WORK ORDER: Output nothing but the lines from the beginning of the listing below through the line containing "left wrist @", exactly as they stand, without pictures.

GIVEN INFORMATION:
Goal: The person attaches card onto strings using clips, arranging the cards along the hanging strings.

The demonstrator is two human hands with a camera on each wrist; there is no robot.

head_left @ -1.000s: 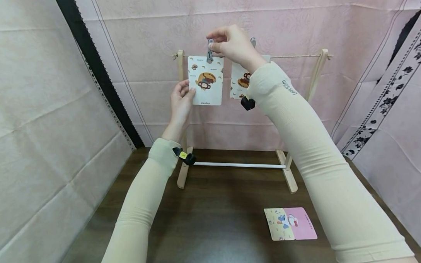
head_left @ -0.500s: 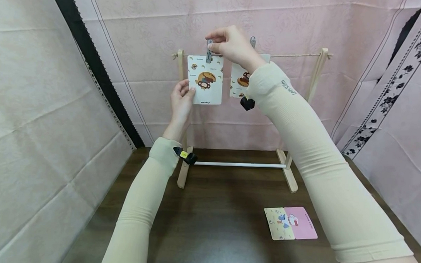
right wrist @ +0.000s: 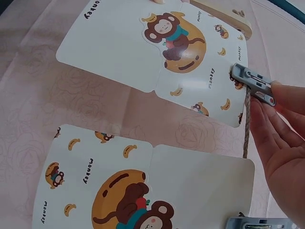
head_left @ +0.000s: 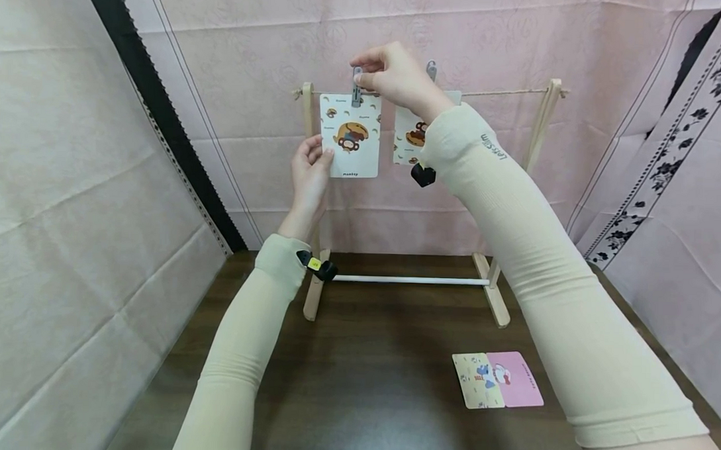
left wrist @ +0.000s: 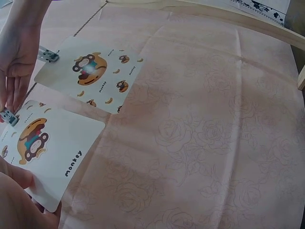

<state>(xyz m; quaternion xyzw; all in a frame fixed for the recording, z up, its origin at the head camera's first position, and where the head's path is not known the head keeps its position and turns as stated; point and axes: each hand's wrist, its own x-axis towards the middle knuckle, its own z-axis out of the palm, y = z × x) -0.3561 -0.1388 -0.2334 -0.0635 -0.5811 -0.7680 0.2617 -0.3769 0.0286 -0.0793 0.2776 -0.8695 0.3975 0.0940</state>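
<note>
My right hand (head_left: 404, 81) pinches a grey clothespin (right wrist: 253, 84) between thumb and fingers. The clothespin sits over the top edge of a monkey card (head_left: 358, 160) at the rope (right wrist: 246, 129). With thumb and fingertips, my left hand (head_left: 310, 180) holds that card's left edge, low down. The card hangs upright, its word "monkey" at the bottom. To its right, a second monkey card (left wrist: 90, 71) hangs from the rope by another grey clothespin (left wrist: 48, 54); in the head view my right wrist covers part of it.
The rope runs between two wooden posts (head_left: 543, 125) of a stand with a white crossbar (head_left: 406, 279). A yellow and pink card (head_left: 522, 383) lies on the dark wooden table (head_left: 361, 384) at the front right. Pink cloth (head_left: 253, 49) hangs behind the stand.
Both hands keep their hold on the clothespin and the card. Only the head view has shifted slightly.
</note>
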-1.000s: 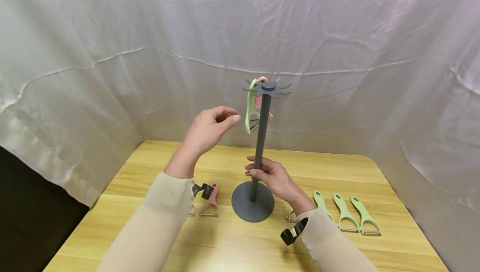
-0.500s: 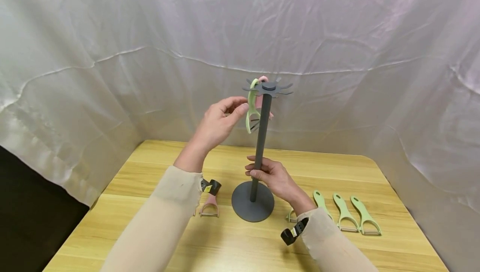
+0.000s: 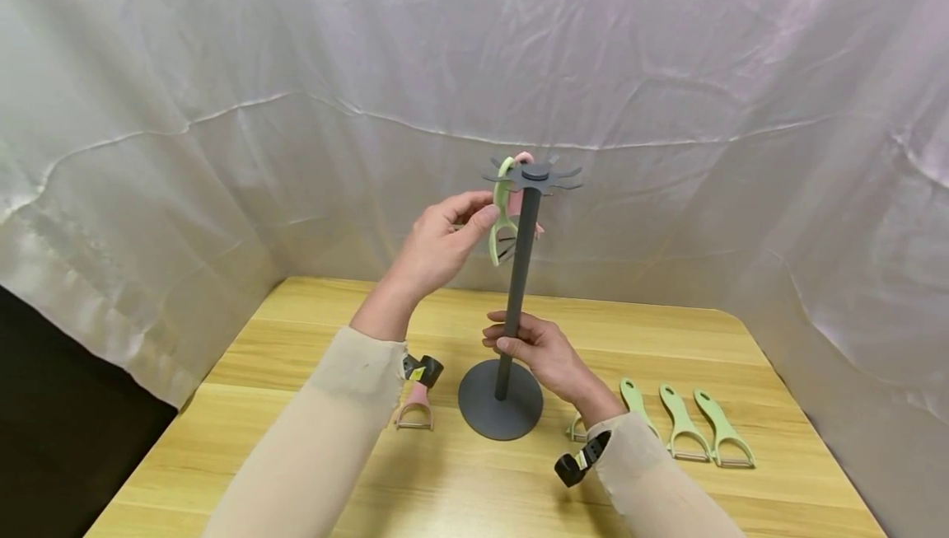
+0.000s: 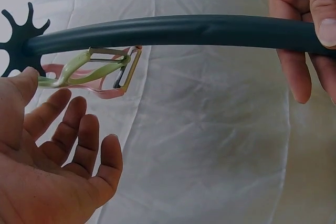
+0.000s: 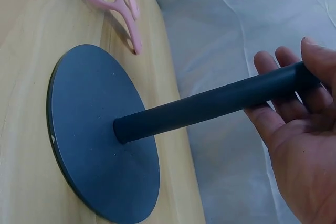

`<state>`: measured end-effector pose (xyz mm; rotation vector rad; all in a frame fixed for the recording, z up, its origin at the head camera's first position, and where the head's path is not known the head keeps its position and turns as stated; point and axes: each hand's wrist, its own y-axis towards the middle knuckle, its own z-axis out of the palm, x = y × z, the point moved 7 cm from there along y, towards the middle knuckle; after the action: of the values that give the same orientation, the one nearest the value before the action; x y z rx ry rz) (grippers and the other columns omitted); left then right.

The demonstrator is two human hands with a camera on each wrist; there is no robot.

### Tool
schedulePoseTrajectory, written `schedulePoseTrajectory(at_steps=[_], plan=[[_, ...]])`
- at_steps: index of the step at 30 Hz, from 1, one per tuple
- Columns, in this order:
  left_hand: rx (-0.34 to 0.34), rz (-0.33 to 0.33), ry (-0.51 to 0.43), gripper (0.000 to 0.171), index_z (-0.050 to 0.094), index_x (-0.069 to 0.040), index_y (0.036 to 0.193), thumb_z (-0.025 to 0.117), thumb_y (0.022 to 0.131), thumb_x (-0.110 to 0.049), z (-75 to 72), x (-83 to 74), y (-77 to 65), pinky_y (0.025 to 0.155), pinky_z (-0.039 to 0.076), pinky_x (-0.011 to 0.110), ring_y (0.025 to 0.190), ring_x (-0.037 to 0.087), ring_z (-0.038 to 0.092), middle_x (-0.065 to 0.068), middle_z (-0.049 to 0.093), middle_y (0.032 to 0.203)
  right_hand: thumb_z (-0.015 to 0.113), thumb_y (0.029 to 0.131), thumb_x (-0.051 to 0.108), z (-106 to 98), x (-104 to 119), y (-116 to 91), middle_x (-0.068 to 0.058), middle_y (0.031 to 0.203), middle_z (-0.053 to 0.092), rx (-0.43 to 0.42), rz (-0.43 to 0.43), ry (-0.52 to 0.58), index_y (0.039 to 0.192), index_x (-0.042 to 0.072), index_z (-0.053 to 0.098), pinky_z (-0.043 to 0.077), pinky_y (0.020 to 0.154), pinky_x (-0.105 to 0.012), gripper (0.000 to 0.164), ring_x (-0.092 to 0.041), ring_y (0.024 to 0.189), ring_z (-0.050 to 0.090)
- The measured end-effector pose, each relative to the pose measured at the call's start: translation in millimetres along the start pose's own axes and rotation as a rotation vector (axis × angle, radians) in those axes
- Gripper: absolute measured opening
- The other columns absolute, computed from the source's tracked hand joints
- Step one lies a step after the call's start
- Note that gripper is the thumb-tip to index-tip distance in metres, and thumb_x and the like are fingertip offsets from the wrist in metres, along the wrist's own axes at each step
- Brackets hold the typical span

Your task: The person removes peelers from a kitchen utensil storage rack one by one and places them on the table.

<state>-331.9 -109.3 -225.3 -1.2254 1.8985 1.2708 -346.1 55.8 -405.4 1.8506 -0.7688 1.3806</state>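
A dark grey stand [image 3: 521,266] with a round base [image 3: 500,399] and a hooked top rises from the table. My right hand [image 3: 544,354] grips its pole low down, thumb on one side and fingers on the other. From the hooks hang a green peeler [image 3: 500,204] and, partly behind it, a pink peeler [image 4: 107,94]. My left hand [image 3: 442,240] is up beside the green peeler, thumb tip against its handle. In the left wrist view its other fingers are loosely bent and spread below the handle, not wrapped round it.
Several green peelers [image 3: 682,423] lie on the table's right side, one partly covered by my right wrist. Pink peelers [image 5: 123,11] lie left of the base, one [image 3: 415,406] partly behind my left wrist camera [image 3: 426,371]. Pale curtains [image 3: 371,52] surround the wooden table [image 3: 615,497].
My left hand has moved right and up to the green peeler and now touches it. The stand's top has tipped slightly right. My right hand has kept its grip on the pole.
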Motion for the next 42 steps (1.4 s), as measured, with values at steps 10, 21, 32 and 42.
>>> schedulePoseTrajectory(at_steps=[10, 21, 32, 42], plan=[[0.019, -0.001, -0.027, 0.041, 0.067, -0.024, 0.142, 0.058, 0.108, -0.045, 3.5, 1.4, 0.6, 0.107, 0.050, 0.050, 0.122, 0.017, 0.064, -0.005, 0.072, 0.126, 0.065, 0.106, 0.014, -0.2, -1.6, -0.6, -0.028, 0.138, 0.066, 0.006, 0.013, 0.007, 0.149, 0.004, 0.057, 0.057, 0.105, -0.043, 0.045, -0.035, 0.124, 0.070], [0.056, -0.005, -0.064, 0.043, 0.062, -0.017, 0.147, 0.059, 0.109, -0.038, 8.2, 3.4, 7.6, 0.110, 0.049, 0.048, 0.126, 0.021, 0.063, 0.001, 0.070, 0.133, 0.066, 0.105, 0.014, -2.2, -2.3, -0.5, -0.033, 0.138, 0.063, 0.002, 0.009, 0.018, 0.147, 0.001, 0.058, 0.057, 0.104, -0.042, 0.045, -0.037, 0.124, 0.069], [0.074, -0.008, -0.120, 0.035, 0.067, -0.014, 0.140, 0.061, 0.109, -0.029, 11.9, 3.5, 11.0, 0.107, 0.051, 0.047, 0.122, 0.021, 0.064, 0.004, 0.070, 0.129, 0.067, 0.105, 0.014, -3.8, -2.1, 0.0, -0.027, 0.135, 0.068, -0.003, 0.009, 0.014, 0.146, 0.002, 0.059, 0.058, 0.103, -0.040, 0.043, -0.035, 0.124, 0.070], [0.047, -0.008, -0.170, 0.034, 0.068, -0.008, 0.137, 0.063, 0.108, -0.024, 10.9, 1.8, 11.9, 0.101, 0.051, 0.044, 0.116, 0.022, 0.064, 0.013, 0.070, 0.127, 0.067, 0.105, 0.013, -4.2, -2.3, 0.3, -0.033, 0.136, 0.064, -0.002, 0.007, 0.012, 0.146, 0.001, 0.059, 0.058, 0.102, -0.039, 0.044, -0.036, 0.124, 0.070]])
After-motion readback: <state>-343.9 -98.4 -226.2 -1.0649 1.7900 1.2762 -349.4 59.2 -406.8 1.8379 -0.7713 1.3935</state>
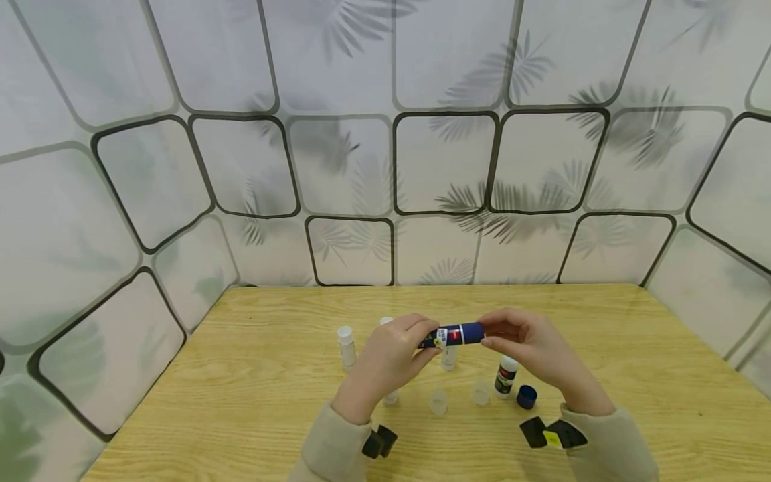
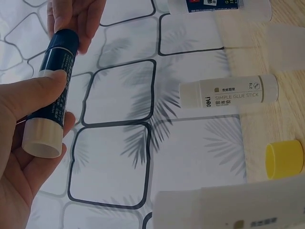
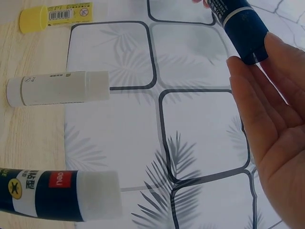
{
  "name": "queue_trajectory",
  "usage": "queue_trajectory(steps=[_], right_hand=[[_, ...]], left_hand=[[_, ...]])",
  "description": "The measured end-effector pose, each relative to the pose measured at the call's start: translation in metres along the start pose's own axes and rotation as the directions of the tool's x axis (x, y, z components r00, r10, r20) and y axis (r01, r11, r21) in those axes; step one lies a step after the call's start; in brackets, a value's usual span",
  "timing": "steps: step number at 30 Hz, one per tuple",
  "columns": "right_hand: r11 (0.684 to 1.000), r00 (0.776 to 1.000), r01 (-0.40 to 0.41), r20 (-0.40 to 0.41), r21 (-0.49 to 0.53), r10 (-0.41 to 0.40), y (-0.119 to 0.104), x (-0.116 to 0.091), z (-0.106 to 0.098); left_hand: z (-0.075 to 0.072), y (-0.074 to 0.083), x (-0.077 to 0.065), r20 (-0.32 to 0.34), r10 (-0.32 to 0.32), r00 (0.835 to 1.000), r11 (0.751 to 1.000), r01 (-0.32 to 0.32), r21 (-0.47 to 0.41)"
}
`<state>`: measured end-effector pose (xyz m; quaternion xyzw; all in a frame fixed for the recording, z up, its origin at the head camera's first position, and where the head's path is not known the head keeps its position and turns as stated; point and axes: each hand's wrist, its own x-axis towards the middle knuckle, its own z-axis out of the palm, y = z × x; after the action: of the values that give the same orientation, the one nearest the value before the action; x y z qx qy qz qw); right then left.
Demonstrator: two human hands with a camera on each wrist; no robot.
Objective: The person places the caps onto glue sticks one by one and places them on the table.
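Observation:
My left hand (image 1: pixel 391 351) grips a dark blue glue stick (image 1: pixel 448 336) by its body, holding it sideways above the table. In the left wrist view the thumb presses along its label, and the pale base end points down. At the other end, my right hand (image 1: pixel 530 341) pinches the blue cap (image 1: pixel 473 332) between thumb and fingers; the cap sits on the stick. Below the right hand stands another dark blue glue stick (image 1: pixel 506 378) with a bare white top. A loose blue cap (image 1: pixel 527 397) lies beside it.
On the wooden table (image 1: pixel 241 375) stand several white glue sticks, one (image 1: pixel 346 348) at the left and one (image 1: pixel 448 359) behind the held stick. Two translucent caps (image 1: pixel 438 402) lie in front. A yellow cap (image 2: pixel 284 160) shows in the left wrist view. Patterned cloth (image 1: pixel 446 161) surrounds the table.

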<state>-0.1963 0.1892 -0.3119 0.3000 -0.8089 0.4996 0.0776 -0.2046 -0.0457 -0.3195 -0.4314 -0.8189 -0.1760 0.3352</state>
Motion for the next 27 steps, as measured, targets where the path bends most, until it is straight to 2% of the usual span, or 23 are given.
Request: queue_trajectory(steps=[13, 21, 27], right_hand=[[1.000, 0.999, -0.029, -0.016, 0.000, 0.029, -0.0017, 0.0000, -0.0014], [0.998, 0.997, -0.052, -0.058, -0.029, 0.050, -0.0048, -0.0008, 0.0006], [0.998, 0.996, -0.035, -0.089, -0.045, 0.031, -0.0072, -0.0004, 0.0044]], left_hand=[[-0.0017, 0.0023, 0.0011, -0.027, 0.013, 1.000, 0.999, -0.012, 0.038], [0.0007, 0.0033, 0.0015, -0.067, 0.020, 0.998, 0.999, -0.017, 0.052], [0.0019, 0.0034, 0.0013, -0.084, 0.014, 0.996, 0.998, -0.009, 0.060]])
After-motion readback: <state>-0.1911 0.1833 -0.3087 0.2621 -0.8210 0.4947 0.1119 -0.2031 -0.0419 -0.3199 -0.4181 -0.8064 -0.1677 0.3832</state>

SOLUTION:
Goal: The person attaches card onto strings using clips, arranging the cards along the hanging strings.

The demonstrator is two human hands with a camera on each wrist; there is no robot.

head_left @ -1.000s: 
head_left @ -0.500s: 
right wrist @ +0.000s: 
head_left @ +0.000s: 
left wrist @ +0.000s: 

What was produced is the complete output.